Connecting Point of Care Applications to the Health Exchange in low connectivity settings

Hi all,

There have been a number of discussions around how to connect point of care systems (OpenMRS and other PHC or Hospital Systems), as well as pharmacy, lab and other applications that live ‘under’ the interoperability layer, to the health information exchange when there is limited and intermittent connectivity.

In environments like this (most of Africa!), an online transactional system is not possible. Even in South Africa we find that there are many many primary healthcare facilities with no internet connection. The use of 3G modems is possible, but there are operational issues that make this difficult (no structures in place to limit usage to health applications, no mechanisms for ensuring there is enough credit for data etc.).

A few years ago we developed a prototype application, called a LIM (local information mediator), that allowed one to write custom database queries against a number of different relational databases. This was specifically meant for extracting data from iDART installations (pharmacy) and posting this data to the exchange for stock management. It uses a simple file queue to queue up messages, and these are posted to the exchange when there is connectivity. I guess one could call this a kind of data trickle mechanism. Although we are not using HL7 messages for this application, the LIM could easily create and queue HL7 messages.

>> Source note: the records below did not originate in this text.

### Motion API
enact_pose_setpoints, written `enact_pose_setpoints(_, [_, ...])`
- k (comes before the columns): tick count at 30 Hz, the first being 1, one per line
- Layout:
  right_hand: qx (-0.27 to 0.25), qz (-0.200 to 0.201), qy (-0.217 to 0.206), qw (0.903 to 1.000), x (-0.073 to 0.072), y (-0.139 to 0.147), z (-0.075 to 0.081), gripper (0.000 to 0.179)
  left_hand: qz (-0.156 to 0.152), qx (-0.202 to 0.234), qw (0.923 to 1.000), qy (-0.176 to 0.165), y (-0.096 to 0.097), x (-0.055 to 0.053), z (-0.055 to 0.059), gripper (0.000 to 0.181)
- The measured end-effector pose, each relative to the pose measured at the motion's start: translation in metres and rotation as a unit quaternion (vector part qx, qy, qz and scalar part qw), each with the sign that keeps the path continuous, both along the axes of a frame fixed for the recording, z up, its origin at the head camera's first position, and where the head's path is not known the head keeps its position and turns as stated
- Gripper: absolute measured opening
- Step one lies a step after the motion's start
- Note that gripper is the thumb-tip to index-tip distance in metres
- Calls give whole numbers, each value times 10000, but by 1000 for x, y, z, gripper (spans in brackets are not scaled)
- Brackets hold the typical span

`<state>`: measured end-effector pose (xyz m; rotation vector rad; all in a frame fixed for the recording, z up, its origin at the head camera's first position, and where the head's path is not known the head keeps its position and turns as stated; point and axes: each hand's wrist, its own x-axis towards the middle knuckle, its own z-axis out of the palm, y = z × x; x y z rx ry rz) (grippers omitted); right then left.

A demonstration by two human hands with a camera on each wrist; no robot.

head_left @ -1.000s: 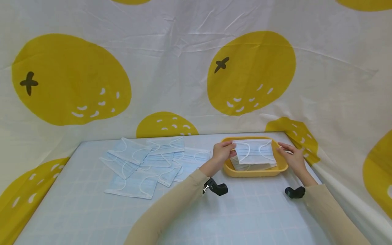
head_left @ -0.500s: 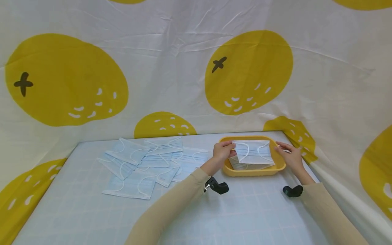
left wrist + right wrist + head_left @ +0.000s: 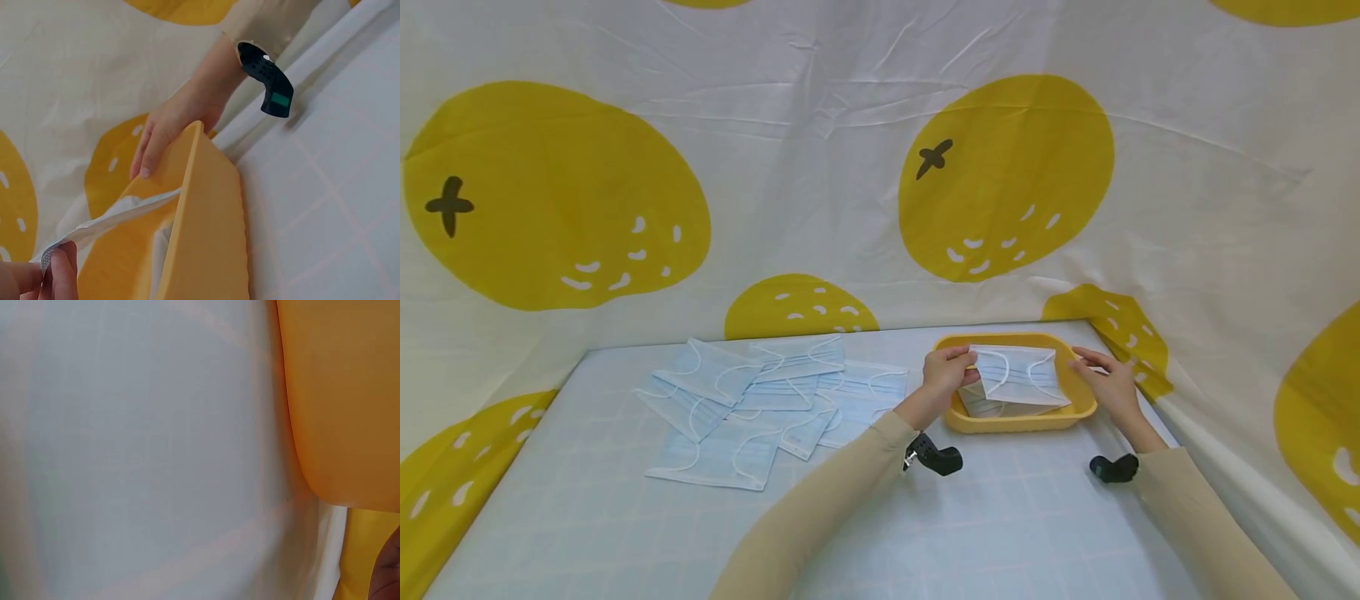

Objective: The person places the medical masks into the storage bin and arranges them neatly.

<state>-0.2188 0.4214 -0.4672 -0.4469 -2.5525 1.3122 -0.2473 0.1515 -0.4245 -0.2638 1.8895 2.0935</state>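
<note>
My left hand pinches the left edge of a pale blue pleated face mask with white ear loops. This mask slopes over a yellow plastic tray, its right part down inside the walls. More masks lie beneath it in the tray. At the tray's right end, my right hand holds the rim between thumb and fingers. The left wrist view shows that right hand at the far end of the tray. Only a sliver of the right hand appears in the right wrist view.
Several loose face masks overlap on the pale checked tabletop, left of the tray. A white curtain with yellow fruit prints hangs right behind the table and down its right side.
The held mask's right end has sunk slightly into the tray. Both hands keep nearly the same places; the whole head view has shifted a little to the left.
</note>
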Motion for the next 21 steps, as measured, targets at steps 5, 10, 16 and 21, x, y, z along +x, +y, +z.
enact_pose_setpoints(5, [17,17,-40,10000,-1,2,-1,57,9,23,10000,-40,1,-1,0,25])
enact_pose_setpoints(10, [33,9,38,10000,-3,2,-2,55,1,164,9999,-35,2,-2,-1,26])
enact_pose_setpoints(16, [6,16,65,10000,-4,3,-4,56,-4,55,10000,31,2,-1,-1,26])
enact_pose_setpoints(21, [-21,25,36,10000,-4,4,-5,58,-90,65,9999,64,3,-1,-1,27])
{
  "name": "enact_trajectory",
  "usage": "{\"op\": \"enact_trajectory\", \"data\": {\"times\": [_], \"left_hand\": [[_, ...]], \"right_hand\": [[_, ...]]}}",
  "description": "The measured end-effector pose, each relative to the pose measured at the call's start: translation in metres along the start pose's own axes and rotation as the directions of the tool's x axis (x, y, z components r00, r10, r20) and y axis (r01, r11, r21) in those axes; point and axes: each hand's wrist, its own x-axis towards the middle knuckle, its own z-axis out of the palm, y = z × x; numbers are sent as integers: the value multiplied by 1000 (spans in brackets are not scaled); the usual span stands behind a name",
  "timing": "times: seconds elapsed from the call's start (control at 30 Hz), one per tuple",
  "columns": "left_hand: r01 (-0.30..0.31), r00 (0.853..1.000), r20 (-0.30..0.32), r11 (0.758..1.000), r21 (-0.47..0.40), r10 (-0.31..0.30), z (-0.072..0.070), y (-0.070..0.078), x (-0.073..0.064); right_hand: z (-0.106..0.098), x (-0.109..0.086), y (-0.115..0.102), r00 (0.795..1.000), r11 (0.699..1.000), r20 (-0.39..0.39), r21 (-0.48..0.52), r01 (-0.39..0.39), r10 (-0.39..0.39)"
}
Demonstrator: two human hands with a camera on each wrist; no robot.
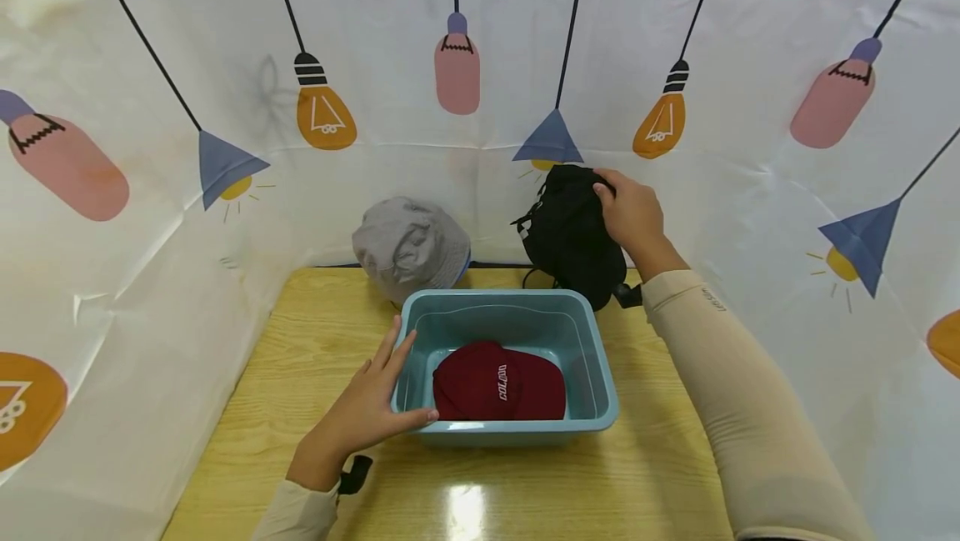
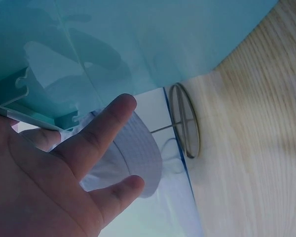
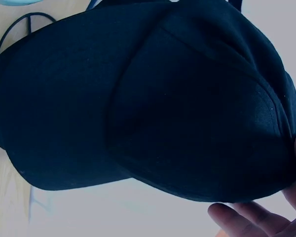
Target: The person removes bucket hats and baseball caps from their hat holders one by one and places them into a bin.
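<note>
Black cap [image 1: 573,232], pinched up top by the right hand [image 1: 630,212] — left hand [image 1: 363,409] spread wide, seemingly steadying the basin [image 1: 525,426].

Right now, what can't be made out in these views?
- Head: near edge of red cap, behind front wall of blue basin.
- Head: base of stand under gray hat, mostly behind basin.
- Head: white mark on black cap, too small to read.
- Right wrist: most of right hand, cut off by frame edges.
</note>
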Motion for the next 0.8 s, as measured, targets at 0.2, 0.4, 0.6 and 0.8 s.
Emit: {"op": "enact_trajectory", "data": {"times": [0.2,0.4,0.6,0.8], "left_hand": [[-2,1000,0,1000,7,2,1,0,0],[-7,1000,-2,1000,16,7,1,1,-1],[-11,1000,-2,1000,20,11,-2,2,-1],[-7,1000,-4,1000,24,7,-1,0,0]], "right_hand": [[-5,-2,2,999,1000,-32,16,11,-10],[-12,-5,3,999,1000,-31,27,7,-6],[-19,-7,1,998,999,-57,53,7,-4],[-23,-9,0,997,998,-82,69,3,3]]}}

The advantages to this kind of mechanism as we see them are:

  1. Allows trickling of data when connectivity becomes available

  2. Allows a non-web enabled application to post data to an http(s) endpoint

  3. Provides access to data via direct queries to the database when it may not be possible to change code (for proprietary systems that vendors are not willing to change, or just old, unmaintainable systems)

There are of course some disadvantages, the main one being security - the service will need direct access to the database, and the database password in the config will need to be secured.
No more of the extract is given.